→ **RAW DATA**:
= = =
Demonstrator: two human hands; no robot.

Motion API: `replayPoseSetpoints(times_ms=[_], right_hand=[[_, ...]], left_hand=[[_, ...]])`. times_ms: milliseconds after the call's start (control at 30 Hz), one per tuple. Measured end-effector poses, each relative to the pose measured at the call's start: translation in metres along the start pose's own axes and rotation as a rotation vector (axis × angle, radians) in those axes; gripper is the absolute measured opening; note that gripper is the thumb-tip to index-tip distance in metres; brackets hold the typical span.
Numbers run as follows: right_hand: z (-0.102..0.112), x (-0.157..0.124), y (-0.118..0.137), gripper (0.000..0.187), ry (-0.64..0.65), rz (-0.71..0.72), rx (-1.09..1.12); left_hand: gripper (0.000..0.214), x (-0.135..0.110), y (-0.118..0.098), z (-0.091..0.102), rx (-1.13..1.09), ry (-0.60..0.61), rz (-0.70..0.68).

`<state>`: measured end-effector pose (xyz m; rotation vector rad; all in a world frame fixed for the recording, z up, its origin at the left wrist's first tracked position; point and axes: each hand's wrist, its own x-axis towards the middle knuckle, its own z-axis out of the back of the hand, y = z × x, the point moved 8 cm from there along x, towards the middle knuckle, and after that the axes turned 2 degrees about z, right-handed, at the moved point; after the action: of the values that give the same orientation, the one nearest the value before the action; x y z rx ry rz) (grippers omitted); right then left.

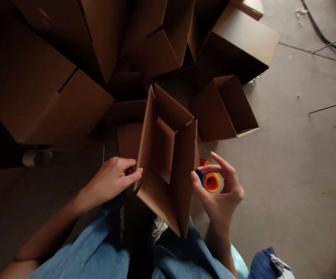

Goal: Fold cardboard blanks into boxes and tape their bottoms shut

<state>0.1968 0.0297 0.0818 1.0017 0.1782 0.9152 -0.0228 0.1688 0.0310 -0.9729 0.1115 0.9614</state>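
An open brown cardboard box [168,162] stands tilted between my knees, its flaps spread and its inside visible. My left hand [112,180] grips the box's left flap edge, fingers curled around it. My right hand [220,190] is at the box's right wall, thumb pressing the cardboard, the other fingers spread and free. Just behind my right hand an orange tape roll [211,181] with a blue and yellow rim lies on the floor.
Many brown cardboard boxes [54,85] are piled across the top and left; an open one [229,108] stands upright on the concrete floor [296,166]. Cables and thin rods [328,106] lie at the right. My legs in blue jeans [98,255] fill the bottom; a blue cloth [267,263] lies bottom right.
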Motion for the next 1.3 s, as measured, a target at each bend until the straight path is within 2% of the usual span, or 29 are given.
replayPoseSetpoints(times_ms=[267, 467, 567, 667, 767, 833, 900, 1000, 1067, 1133, 1200, 1300], right_hand=[[0.014, 0.0, 0.0, 0.064, -0.091, 0.011, -0.147], [0.014, -0.002, 0.003, 0.07, -0.078, 0.035, -0.223], [0.013, -0.001, 0.002, 0.07, -0.055, -0.006, -0.209], [-0.001, -0.004, -0.004, 0.078, 0.066, -0.061, -0.169], [-0.016, -0.009, -0.004, 0.102, 0.14, -0.01, -0.208], [-0.02, -0.013, 0.0, 0.107, 0.125, 0.061, -0.273], [-0.023, -0.015, 0.008, 0.093, 0.113, 0.14, -0.328], [-0.03, -0.017, 0.022, 0.045, 0.166, 0.274, -0.354], [-0.036, -0.019, 0.029, 0.02, 0.232, 0.364, -0.299], [-0.041, -0.022, 0.035, 0.012, 0.302, 0.454, -0.223], [-0.048, -0.027, 0.037, 0.014, 0.384, 0.53, -0.197], [-0.052, -0.03, 0.036, 0.015, 0.427, 0.57, -0.235]], left_hand=[[0.04, -0.007, -0.017, 0.012, 0.033, -0.077, -0.127], [0.039, -0.014, -0.025, 0.031, 0.142, -0.133, -0.177], [0.04, -0.016, -0.019, 0.051, 0.227, -0.145, -0.15], [0.041, -0.012, -0.002, 0.066, 0.308, -0.123, -0.079], [0.04, -0.007, 0.019, 0.073, 0.338, -0.147, 0.012], [0.041, -0.008, 0.026, 0.074, 0.318, -0.219, 0.022], [0.043, -0.014, 0.026, 0.076, 0.287, -0.352, 0.004], [0.043, -0.027, 0.018, 0.083, 0.289, -0.59, -0.032], [0.042, -0.031, 0.01, 0.085, 0.311, -0.694, -0.061], [0.04, -0.03, 0.006, 0.088, 0.319, -0.75, -0.073], [0.039, -0.027, 0.005, 0.093, 0.31, -0.804, -0.063], [0.039, -0.022, 0.01, 0.095, 0.279, -0.781, -0.02]])
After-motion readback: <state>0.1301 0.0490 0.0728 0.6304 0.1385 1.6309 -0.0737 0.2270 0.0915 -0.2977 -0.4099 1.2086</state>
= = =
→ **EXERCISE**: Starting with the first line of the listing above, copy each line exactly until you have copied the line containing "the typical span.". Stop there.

→ **YOUR SOLUTION**:
Demonstrator: two human hands; no robot.

Motion API: `replayPoseSetpoints(times_ms=[_], right_hand=[[_, ...]], left_hand=[[_, ...]])`. times_ms: milliseconds after the call's start (control at 30 Hz), one per tuple. Measured end-effector poses, each relative to the pose measured at the call's start: translation in metres along the start pose's own axes and rotation as a rotation vector (axis × angle, radians) in those axes; gripper is the absolute measured opening; note that gripper is the thumb-tip to index-tip distance in metres; brackets hold the typical span.

This concludes the exercise.